* _Your goal_:
The line with "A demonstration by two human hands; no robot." starts the range, and the last line of the listing ends it. Retype that range exactly, without pictures.

* _Information supplied_:
::::

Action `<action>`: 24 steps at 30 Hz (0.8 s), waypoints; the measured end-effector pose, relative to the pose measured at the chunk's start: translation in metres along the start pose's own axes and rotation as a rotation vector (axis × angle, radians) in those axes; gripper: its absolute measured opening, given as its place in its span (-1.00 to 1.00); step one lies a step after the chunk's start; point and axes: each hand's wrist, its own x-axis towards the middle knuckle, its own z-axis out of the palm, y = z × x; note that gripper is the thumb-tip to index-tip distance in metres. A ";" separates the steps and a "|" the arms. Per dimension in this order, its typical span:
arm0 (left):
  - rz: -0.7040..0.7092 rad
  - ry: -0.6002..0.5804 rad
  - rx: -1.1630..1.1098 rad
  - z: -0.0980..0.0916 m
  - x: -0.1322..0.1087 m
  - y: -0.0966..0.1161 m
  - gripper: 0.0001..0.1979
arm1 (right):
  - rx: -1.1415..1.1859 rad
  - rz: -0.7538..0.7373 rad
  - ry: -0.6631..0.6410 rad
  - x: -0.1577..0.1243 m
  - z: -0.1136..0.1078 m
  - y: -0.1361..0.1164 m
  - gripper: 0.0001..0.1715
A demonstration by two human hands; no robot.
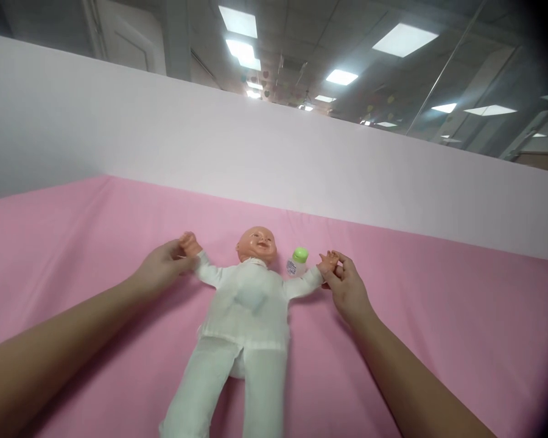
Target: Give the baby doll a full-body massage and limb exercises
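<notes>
A baby doll (pixel 256 310) in a white top and pale trousers lies on its back on a pink sheet (pixel 132 347), its arms spread wide. My left hand (pixel 164 267) is closed around the doll's hand on the left side, at the cuff. On the other side, my right hand (pixel 347 286) pinches the doll's other hand between thumb and fingers. Between the doll's head and that arm stands a small clear bottle (pixel 296 263) with a green cap. The doll's feet run out of view at the bottom.
Behind the pink sheet rises a low white wall (pixel 274 158), with a side panel (pixel 31 152) at the left. Above it a glass pane shows ceiling lights (pixel 404 39). A white door (pixel 130 39) is at the upper left.
</notes>
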 end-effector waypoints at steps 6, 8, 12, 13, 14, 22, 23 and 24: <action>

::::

* _Answer space_:
A demonstration by two human hands; no robot.
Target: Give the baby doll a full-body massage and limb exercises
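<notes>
A baby doll (pixel 256 310) in a white top and pale trousers lies on its back on a pink sheet (pixel 132 347), its arms spread wide. My left hand (pixel 164 267) is closed around the doll's hand on the left side, at the cuff. On the other side, my right hand (pixel 347 286) pinches the doll's other hand between thumb and fingers. Between the doll's head and that arm stands a small clear bottle (pixel 296 263) with a green cap. The doll's feet run out of view at the bottom.
Behind the pink sheet rises a low white wall (pixel 274 158), with a side panel (pixel 31 152) at the left. Above it a glass pane shows ceiling lights (pixel 404 39). A white door (pixel 130 39) is at the upper left.
</notes>
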 end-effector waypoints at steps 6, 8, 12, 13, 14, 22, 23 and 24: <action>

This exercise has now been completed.